◆ **What to work on**: Below are some entries; can you quote all of them exactly?

#####

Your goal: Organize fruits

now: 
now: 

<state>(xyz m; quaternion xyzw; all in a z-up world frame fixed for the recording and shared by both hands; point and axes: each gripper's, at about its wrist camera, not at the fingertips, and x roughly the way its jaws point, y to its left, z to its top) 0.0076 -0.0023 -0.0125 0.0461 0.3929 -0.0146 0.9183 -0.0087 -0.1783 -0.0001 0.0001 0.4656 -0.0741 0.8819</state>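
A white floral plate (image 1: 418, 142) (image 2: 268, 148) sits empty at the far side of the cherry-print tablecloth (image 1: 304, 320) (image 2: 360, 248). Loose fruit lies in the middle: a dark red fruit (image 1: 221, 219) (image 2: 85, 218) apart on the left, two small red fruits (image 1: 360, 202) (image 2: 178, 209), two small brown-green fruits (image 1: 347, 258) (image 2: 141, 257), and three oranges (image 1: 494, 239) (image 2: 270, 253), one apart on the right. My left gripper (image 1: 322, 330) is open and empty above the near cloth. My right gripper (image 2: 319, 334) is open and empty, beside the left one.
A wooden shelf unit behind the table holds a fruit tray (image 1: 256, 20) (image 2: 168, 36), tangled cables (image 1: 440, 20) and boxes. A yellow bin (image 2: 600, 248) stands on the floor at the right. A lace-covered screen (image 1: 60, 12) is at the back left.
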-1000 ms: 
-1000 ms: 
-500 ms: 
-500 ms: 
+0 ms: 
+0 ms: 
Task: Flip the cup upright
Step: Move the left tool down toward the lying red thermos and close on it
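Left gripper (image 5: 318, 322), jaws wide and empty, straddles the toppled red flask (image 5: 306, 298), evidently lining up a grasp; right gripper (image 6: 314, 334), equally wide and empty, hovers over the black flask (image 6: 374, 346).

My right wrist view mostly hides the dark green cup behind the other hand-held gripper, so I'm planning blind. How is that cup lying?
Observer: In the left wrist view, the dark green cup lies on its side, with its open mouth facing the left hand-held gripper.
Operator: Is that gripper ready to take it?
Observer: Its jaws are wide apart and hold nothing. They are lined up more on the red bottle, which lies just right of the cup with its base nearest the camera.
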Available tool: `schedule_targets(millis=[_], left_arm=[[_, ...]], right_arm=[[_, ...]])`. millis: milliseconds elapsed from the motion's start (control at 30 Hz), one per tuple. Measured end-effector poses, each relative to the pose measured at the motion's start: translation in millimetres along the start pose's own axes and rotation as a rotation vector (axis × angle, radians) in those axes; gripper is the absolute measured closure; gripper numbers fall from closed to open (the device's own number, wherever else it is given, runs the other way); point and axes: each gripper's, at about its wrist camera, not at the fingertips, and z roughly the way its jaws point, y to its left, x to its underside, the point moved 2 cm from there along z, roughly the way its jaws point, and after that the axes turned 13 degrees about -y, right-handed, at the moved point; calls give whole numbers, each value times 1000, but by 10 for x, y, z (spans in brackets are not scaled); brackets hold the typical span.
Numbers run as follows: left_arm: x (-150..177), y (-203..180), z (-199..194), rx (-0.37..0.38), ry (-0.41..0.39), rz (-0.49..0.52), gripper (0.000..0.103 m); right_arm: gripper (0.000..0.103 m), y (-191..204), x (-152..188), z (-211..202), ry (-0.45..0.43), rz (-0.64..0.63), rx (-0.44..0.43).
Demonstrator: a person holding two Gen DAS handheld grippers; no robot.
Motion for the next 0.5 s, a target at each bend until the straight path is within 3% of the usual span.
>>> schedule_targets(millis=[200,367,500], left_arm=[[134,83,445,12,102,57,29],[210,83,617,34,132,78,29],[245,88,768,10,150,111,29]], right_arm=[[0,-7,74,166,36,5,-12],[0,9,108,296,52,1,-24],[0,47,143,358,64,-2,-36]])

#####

◆ **Answer box**:
Your goal: Organize fruits

now: 
now: 

<state>(xyz m; quaternion xyzw; all in a z-up world frame fixed for the recording and shared by both hands; point and axes: each gripper's, at about its wrist camera, not at the fingertips, and x roughly the way its jaws point, y to its left, z to its top) 0.0076 -0.0023 -0.0125 0.0461 0.3929 -0.0146 0.9183 -0.0087 -0.1783 -0.0001 0.0001 0.4656 -0.0741 0.8819</state>
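A white floral plate (image 1: 418, 142) (image 2: 268, 148) sits empty at the far side of the cherry-print tablecloth (image 1: 304, 320) (image 2: 360, 248). Loose fruit lies in the middle: a dark red fruit (image 1: 221, 219) (image 2: 85, 218) apart on the left, two small red fruits (image 1: 360, 202) (image 2: 178, 209), two small brown-green fruits (image 1: 347, 258) (image 2: 141, 257), and three oranges (image 1: 494, 239) (image 2: 270, 253), one apart on the right. My left gripper (image 1: 322, 330) is open and empty above the near cloth. My right gripper (image 2: 319, 334) is open and empty, beside the left one.
A wooden shelf unit behind the table holds a fruit tray (image 1: 256, 20) (image 2: 168, 36), tangled cables (image 1: 440, 20) and boxes. A yellow bin (image 2: 600, 248) stands on the floor at the right. A lace-covered screen (image 1: 60, 12) is at the back left.
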-1000 ms: 
-1000 ms: 
-500 ms: 
-500 ms: 
+0 ms: 
+0 ms: 
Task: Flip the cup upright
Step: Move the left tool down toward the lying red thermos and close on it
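Left gripper (image 5: 318, 322), jaws wide and empty, straddles the toppled red flask (image 5: 306, 298), evidently lining up a grasp; right gripper (image 6: 314, 334), equally wide and empty, hovers over the black flask (image 6: 374, 346).

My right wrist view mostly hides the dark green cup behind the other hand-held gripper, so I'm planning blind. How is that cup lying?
Observer: In the left wrist view, the dark green cup lies on its side, with its open mouth facing the left hand-held gripper.
Operator: Is that gripper ready to take it?
Observer: Its jaws are wide apart and hold nothing. They are lined up more on the red bottle, which lies just right of the cup with its base nearest the camera.
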Available tool: `schedule_targets(millis=[_], left_arm=[[_, ...]], right_arm=[[_, ...]])`. millis: milliseconds elapsed from the motion's start (control at 30 Hz), one per tuple. Measured end-effector poses, each relative to the pose measured at the motion's start: translation in millimetres along the start pose's own axes and rotation as a rotation vector (axis × angle, radians) in those axes; gripper is the absolute measured closure; gripper numbers fall from closed to open (the device's own number, wherever else it is given, runs the other way); point and axes: each gripper's, at about its wrist camera, not at the fingertips, and z roughly the way its jaws point, y to its left, x to its underside, the point moved 2 cm from there along z, roughly the way its jaws point, and after that the axes turned 13 degrees about -y, right-handed, at the moved point; calls give whole numbers, each value times 1000, but by 10 for x, y, z (spans in brackets are not scaled); brackets hold the typical span.
Numbers run as follows: left_arm: x (-150..177), y (-203..180), z (-199..194), rx (-0.37..0.38), ry (-0.41..0.39), rz (-0.49..0.52), gripper (0.000..0.103 m); right_arm: gripper (0.000..0.103 m), y (-191..204), x (-152..188), z (-211..202), ry (-0.45..0.43), rz (-0.64..0.63), rx (-0.44..0.43).
Demonstrator: a person holding two Gen DAS handheld grippers; no robot.
Motion for the next 0.5 s, a target at each bend until the straight path is within 3% of the usual span.
>>> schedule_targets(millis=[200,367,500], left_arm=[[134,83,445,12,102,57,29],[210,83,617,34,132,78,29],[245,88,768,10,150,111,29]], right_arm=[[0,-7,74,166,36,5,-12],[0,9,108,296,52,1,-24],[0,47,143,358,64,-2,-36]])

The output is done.